Big moves above or below the 200-day moving average on high volume provide excellent opportunities to trade with massive institutional flow.

And certain guidelines help when trading technical patterns …

Especially the inside scoop on volatility and unusual option trading patterns.

This is where Option Pit CEO Mark Sebastian can add tremendous value to your trading. His Robinhood Trader program is a must-have subscription if you want to have the full insight on what stocks are primed for big moves.

Here are other key fundamentals you need to know …

4 Pattern Recognition Fundamentals

      • Know the overall trend in the market. If the trend in the S&P 500 is up, then look for breakouts above the 200 DMA on higher volume and vice versa. The 200 DMA pattern works well because it is so widely used by institutional investors 
      • Look for minimum volume increases of 50% or higher.
      • Plan your trade and trade your plan. Create your entry rules, exit rules and trading goals beforehand.
      • Always use stop losses and honor them no matter what …

These fundamentals will help you put the odds in your favor and make your trades simple to manage.

Today we’ll look at a couple of growth stocks that will benefit from the infrastructure bill, and I will share option strategies I am deploying in these names.

I Limit This Strategy to Stocks That Meet the Following Requirements …

      • New and existing institutional buying
      • High profitability (net Income)
      • High/stable earnings per share
      • Low total liabilities
      • Strong corporate insider buying
      • High Quarterly EPS estimates


Here are two stocks that meet the criteria and are ripe for a sustained move higher …


SolarEdge Technologies Inc. (Ticker: SEDG)

Falling costs have made solar energy the most cost-competitive versus fossil fuel-based electricity. Plus, costs are forecasted to continue to dramatically fall in the years ahead.

SEDG is the best of the bunch for solar. The company is less dependent on contract manufacturing because it has some of its own capacity and is adding to it. SEDG also has greater inventory levels, both on their own and in the distribution channels.

Like most companies they dipped a bit in 2020 but are expected to grow EPS 35% next year and 205% over the next five …

Let’s take a look at the action since the Q2 earnings report …

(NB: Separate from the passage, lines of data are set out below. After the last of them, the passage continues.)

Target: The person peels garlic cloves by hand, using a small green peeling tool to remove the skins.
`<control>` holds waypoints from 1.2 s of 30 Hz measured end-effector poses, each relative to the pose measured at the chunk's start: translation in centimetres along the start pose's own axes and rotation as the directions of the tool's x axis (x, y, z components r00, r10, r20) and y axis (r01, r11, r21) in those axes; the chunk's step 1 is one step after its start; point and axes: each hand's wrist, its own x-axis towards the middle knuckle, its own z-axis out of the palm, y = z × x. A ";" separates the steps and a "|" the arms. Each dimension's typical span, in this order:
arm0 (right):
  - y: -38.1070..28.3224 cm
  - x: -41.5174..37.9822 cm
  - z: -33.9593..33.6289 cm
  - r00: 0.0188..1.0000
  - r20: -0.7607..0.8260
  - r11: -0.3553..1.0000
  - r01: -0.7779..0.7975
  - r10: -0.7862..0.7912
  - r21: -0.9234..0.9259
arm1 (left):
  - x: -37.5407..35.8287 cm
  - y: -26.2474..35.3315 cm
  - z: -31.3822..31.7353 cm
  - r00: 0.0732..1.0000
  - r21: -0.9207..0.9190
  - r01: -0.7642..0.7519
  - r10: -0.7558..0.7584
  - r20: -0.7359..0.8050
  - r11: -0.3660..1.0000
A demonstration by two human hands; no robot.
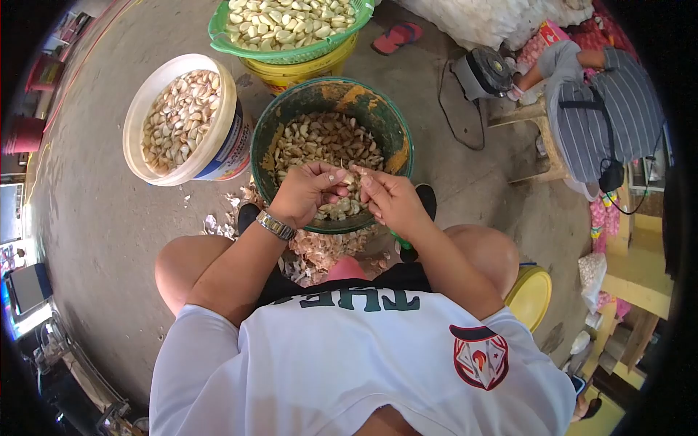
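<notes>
Head view looks straight down on a seated person whose two bare hands meet over a round dark-green plastic bucket (262,156) standing on the concrete floor (94,218) between the knees. The left hand (305,190), with a metal watch (276,225) on its wrist, and the right hand (389,200) pinch a small pale garlic clove (350,178) between them; thumb and fingertips of both hands are closed together on it. The clove sits directly between the two sets of fingertips, over the bucket's near half, about equally close to either hand. Its long axis seems to run left to right, though it is too small to be sure.

The bucket holds a bed of smooth cream cloves, and its inner wall is scuffed with orange patches. Towards the floor's far left stands a white plastic pail (218,131) of cloves with brownish papery skin. Beyond the bucket, a green woven basket (218,29) of peeled pale cloves rests on a yellow tub (313,69). Loose, flaky garlic skins (320,247) litter the floor at the bucket's near side. Another person in a striped shirt (611,109) sits on a wooden stool at the far right.
</notes>
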 end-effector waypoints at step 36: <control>2.2 0.7 1.0 0.881 -0.004 0.832 0.446 -0.474 -0.330 | -0.1 -0.6 0.7 0.976 0.090 -0.201 0.208 -0.068 0.975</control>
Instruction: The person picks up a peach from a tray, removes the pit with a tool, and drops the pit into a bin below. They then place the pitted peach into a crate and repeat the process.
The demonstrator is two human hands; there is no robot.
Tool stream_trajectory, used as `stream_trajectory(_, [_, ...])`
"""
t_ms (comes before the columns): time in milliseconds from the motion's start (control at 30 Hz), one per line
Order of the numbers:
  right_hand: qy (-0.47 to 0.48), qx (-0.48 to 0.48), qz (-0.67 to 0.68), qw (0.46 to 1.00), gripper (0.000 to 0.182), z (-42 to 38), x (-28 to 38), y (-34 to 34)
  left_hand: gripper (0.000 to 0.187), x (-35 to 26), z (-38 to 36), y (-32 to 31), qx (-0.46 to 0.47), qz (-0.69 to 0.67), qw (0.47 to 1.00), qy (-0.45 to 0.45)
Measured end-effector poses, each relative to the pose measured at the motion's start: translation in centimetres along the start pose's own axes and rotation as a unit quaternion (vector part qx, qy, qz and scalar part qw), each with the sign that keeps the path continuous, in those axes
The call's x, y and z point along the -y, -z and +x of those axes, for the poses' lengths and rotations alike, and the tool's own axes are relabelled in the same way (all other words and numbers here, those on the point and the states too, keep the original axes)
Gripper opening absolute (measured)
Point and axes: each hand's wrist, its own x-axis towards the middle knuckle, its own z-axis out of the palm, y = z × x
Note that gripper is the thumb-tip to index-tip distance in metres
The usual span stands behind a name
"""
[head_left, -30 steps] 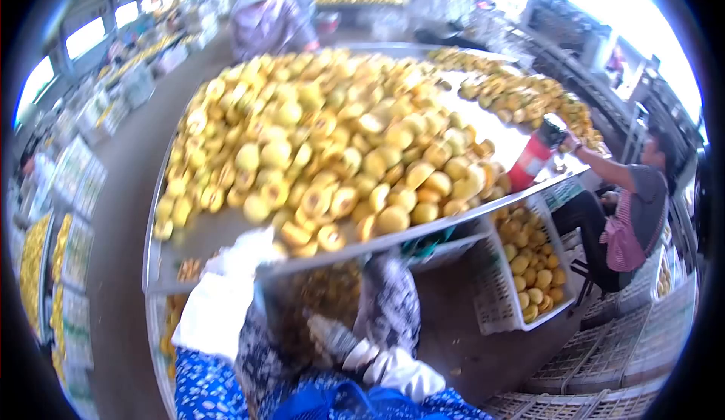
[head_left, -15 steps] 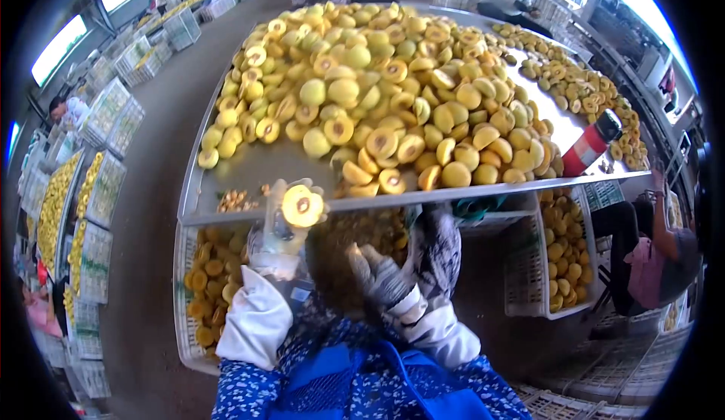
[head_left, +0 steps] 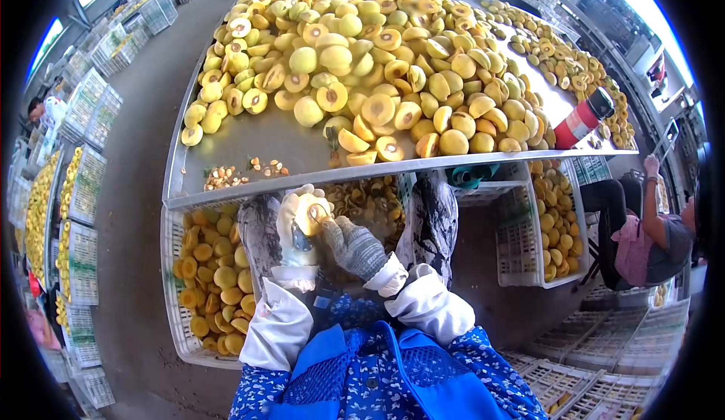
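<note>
My left hand (head_left: 294, 227), in a pale glove, holds a halved yellow peach (head_left: 314, 211) just below the front edge of the metal table (head_left: 264, 148). My right hand (head_left: 356, 251), in a grey knitted glove, is at the peach half, its fingers curled and their tips on the cut face. What it grips, if anything, is hidden. A small dark shape (head_left: 302, 239) shows against the left palm; I cannot make out what it is. Peach halves (head_left: 332, 97) are heaped on the table, many with the stone in them. Loose stones (head_left: 224, 177) lie near the front edge.
A white crate (head_left: 175, 299) of peach halves stands at my left, another crate (head_left: 521, 273) at the right. Below my hands are more fruit pieces (head_left: 370, 201). A red bottle (head_left: 578, 124) lies tilted on the table. A seated person (head_left: 657, 227) is at the right.
The left hand has come down from the table edge with the peach half. My right hand has moved up and left to meet it. The view has tilted down a little.
</note>
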Motion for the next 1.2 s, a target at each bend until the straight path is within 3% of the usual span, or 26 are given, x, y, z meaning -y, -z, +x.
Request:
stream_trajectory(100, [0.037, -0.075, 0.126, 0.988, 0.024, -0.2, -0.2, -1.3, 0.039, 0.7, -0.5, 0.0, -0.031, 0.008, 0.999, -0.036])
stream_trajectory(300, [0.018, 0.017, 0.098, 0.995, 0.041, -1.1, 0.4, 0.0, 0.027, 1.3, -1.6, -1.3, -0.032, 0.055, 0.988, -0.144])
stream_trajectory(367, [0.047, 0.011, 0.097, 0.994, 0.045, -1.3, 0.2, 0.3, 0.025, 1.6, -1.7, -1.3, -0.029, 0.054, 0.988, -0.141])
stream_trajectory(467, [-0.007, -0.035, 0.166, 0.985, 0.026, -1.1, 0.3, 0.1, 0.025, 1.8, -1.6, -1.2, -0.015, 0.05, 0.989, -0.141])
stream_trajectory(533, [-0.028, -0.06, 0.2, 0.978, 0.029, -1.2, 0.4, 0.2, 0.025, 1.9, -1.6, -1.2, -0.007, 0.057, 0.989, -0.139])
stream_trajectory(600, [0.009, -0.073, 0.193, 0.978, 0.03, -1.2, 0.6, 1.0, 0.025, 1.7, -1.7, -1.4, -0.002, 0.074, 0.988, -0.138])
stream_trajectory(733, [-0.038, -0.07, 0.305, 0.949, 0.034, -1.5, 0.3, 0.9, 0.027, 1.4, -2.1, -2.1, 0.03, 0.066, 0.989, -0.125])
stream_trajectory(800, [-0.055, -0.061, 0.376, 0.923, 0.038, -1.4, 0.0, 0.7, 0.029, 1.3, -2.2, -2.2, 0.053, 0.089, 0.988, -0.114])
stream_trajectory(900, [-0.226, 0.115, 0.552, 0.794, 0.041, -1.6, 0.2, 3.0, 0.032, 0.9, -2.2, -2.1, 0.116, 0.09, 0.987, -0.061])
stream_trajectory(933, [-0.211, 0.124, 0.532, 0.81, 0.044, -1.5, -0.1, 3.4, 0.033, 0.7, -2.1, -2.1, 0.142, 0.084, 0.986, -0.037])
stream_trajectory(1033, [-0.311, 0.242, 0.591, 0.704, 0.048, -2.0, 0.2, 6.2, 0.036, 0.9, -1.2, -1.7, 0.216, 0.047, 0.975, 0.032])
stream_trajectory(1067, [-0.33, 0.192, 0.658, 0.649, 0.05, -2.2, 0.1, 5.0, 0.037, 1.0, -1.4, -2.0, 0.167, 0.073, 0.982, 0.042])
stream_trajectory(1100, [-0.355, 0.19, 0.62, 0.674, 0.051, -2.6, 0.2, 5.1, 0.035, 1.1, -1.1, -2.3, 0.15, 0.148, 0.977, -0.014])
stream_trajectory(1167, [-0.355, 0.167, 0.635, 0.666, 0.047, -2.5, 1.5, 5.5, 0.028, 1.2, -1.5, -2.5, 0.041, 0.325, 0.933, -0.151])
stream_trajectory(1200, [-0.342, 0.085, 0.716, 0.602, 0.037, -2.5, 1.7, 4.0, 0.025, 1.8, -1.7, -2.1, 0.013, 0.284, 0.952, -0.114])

So, you can see that, even though earnings were off by 8%, SEDG rallied by more than 20% on 3.8 million shares of volume, which was triple the average.

Now, SEDG is correcting and many times when you break the 200 DMA, correct a bit and maybe even test it, it allows more institutional money to get in and then the stock makes new highs.

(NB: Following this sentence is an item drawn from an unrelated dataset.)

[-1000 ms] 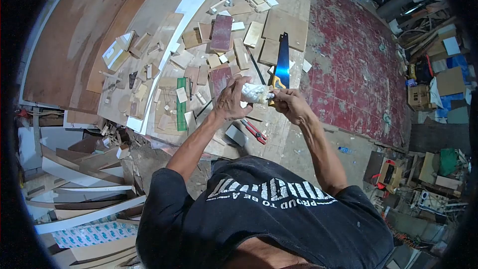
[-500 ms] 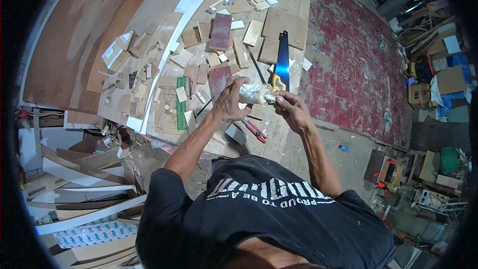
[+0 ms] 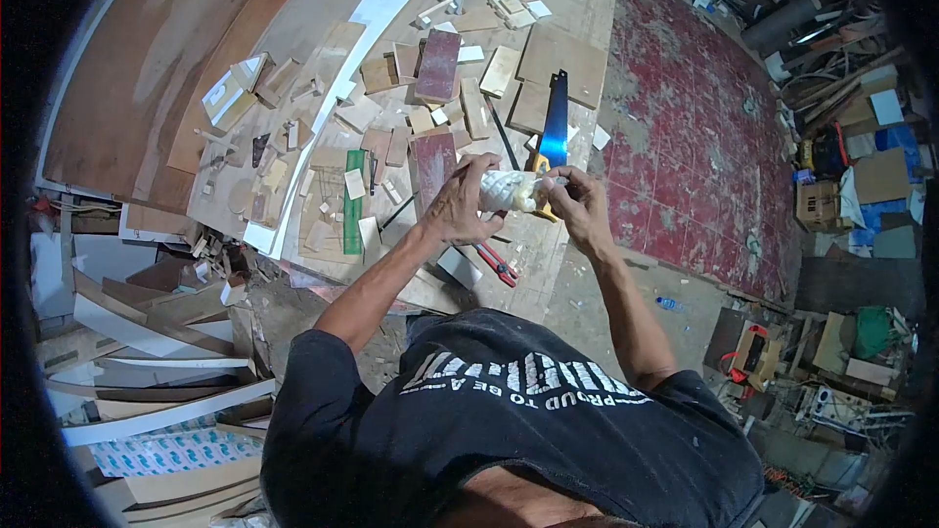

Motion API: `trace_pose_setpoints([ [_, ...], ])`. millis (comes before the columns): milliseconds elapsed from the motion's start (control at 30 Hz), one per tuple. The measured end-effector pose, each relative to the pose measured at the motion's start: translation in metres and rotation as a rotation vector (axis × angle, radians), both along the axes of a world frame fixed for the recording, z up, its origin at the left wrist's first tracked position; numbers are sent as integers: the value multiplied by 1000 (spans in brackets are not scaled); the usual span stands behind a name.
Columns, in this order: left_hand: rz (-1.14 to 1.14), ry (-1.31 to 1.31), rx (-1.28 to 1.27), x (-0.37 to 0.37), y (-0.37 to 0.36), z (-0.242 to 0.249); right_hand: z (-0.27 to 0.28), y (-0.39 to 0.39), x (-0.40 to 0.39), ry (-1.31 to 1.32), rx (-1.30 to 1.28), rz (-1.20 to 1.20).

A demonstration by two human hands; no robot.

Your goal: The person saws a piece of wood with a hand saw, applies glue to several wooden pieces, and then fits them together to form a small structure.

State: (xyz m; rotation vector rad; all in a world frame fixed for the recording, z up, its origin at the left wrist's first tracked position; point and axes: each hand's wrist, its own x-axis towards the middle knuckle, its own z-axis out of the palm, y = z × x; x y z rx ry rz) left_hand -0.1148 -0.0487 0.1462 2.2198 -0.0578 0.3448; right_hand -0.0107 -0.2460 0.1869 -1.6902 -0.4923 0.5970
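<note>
My left hand [image 3: 458,203] is wrapped round a white bottle [image 3: 502,190] with a ridged body and a yellowish, crusted neck, held on its side above the bench. At the bottle's neck end, my right hand [image 3: 581,209] has thumb and fingers pinched together at the tip; the fingers cover what exactly they grip. Just beyond the hands lies a handsaw [image 3: 555,122] with a dark blue blade and a yellow handle, partly hidden by the right hand. Below the bottle are red-handled pliers [image 3: 497,264] and a grey block [image 3: 459,267].
Many small wood offcuts, two dark red blocks [image 3: 437,66] and a green strip [image 3: 353,207] lie on the wooden bench [image 3: 528,279]. A long white strip [image 3: 377,20] runs along its left. Red tiled floor [image 3: 675,137] is to the right; stacked boards [image 3: 166,362] stand lower left.
Both hands and the bottle have shifted slightly right in view. My right fingers have curled closer over the bottle's tip, and the neck has turned a little. The camera view has shifted slightly.
</note>
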Motion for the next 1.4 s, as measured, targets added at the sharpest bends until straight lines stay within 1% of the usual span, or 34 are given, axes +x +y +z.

One trade to consider is a credit spread to a Sept. 17 expiration (42 days). You could sell the 270-strike puts and buy the 250-strike puts for a $4.80 credit.

The higher 270-strike sits just below the 200 DMA at 273.75.

The ideal scenario is to have SEDG grind a bit lower into expiration, book the credit and then switch into a call spread for the move to new highs.

Check out these recent analysts’ ratings:

eXp World Holdings (Ticker: EXPI)

Real estate firm EXPI has a one-of-a-kind business model built around one of the best agent incentive programs in the industry. The number of agents and brokers increased 87% y-o-y with entry into 5 new countries in the past year alone.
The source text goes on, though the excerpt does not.